One important aspect of caring for a septic tank system and ensuring that it doesn’t require any premature repairs is getting it pumped regularly. Pumping a septic tank regularly will prevent damage to the tank itself, while also preventing problems within your home’s plumbing system and lawn. But those who haven’t used septic tanks before may not be able to recognize the common signs of an overfilled septic tank. The more you understand these signs, the easier it will be for you to have your septic tank pumped in a timely manner. Let’s explore them together.

1. Lawn Changes

If your septic tank system needs to be pumped, you may very well begin to notice the signs in your lawn before they reach your house itself. This is because of your septic tank’s drain field.
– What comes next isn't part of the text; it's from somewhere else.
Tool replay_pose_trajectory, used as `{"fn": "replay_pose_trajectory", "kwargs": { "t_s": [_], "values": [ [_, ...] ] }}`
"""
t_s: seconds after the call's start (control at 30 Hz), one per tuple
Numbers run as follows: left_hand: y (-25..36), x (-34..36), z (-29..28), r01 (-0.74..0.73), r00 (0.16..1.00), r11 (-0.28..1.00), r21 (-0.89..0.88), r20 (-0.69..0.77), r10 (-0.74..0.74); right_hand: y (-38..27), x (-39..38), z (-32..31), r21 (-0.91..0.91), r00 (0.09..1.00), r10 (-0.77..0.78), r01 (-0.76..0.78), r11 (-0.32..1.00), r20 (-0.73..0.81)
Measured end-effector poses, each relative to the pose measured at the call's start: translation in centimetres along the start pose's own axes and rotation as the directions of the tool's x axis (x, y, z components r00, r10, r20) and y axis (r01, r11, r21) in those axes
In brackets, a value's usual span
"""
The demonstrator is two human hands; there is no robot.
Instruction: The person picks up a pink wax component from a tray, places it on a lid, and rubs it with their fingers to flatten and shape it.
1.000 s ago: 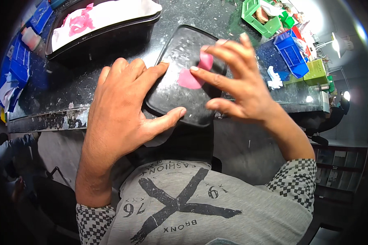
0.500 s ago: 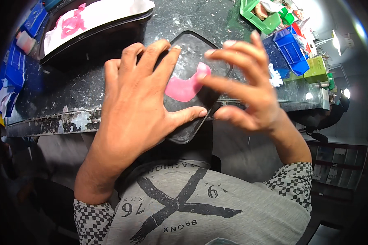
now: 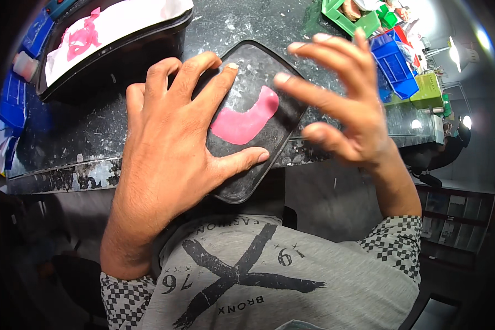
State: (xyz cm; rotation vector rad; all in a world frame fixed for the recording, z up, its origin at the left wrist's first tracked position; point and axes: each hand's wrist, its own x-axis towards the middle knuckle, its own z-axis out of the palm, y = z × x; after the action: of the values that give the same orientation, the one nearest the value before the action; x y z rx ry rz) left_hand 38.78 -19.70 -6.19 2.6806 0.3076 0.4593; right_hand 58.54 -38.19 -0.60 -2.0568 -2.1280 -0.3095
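A flat black tray [image 3: 251, 58] with rounded corners lies at the table's near edge, its near end jutting past the edge. On it rests a curved, hook-shaped piece of soft pink sheet [image 3: 242, 125], probably wax, with a rounded raised end at the far right. My left hand [image 3: 168, 124] lies spread over the tray's left side, index fingertip and thumb on its surface on either side of the pink piece, hiding the tray's left edge. My right hand [image 3: 344, 102] hovers to the right, fingers apart and slightly blurred, holding nothing; its index fingertip is near the pink piece's raised end.
A black bin [image 3: 121, 60] lined with white holds pink scraps [image 3: 83, 37] at the far left. Blue bins [image 3: 8, 110] line the left edge. A green bin [image 3: 341, 15], a blue bin [image 3: 395, 65] and a yellow-green box [image 3: 426, 91] stand at the right. The table edge [image 3: 99, 173] is chipped.
My right hand has moved up and right, its index finger off the pink piece. The tray, pink piece and left hand appear slightly farther left, as does the black bin.
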Motion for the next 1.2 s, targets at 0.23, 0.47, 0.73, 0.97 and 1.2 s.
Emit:
{"fn": "replay_pose_trajectory", "kwargs": {
  "t_s": [0.23,0.47,0.73,0.97,1.2],
  "values": [
    [0.1,0.3,0.0,-0.021,1.000,1.000,0.001,-0.013,0.021,0.4,-0.4,1.2,0.034,0.999,-0.037,0.036,0.999,0.031],
    [0.0,0.0,0.1,-0.022,1.000,1.000,0.017,-0.016,0.022,0.4,-0.4,1.5,0.029,1.000,0.021,-0.021,0.999,0.021],
    [-0.1,0.1,0.4,-0.028,0.999,1.000,0.013,-0.024,0.028,0.8,-0.6,0.5,0.060,0.998,0.042,-0.039,0.997,-0.051],
    [0.0,0.2,0.5,-0.026,0.999,0.999,0.021,-0.043,0.027,1.2,-0.9,-0.5,0.014,0.998,-0.046,0.047,0.999,-0.032],
    [-0.3,-0.2,0.6,-0.042,0.998,0.999,0.026,-0.042,0.043,1.0,-0.4,0.0,0.032,0.986,-0.159,0.160,0.987,-0.045]
  ]
}}
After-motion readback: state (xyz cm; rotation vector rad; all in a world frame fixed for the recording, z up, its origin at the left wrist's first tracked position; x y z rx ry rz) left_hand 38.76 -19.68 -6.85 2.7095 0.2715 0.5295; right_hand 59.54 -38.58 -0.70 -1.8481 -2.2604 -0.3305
The drain field is an area located below your lawn, and liquid waste known as effluent will be released there from your septic tank in order to ensure that it doesn’t hold onto any impurities and slow the rate at which it fills. But when the septic tank releases more liquid than the drain field is able to contain, you may begin to see standing water on your lawn due to over-saturation.

At times, however, the signs may not be as obvious as standing water. If you notice patches of your lawn that are lusher than others (and you haven’t attempted to intentionally stimulate lawn growth) this could be a sign that parts of the drain field are becoming oversaturated. The waste has floated up and out of the drain field but hasn’t yet reached the point where it’s creating standing water. Therefore, parts of the lawn are being fertilized and are growing more rapidly. Though this may make your lawn look better for now, you should call a septic company about getting your tank pumped.

2. Foul Odors

Perhaps one of the least pleasant signs that your septic tank system needs to be pumped is foul odor inside or outside your home. This is a clear sign that your septic tank is overfilled. A smell around your drains should be particularly concerning, as this is a sign that the sewage has possibly backed up past the drain’s P-trap but has not yet exited the drain itself.

There are other possible causes. Clogs can cause foul smells similar to sewage; to make sure that you’re definitely dealing with a septic tank issue, you should hire a plumber to inspect your plumbing system for clogs. But if the smell is coming from your lawn, it is almost definitely a sign of a septic tank system that needs pumping.

3. Sewage Backup

Foul smells are difficult enough to deal with. Septic systems backing up and leaving sewage in your drains. This is more likely to happen first with bathrooms on your home’s lower level, as this will be closer to your septic systems themselves.

It’s important that if this happens, you don’t attempt to fix the problem or even clean it yourself. Sewage contains hazardous bacteria, and you should call a plumber immediately instead. Remember that most septic tanks need to be cleaned every three to five years, and that if this kind of maintenance isn’t done you could be putting yourself and your family in harm’s way.

4. Waiting Too Long to Pump

When you buy a home with a septic tank, inquire as to how often your specific tank should be pumped. If you wait too long in between pumps, you shouldn’t be surprised if you begin dealing with issues like those mentioned above.

Maintaining a septic tank requires time and effort, but it can also save you money and offer you more control over your plumbing system. Just make sure that you have the details about your septic tank correct, and don’t neglect necessary maintenance.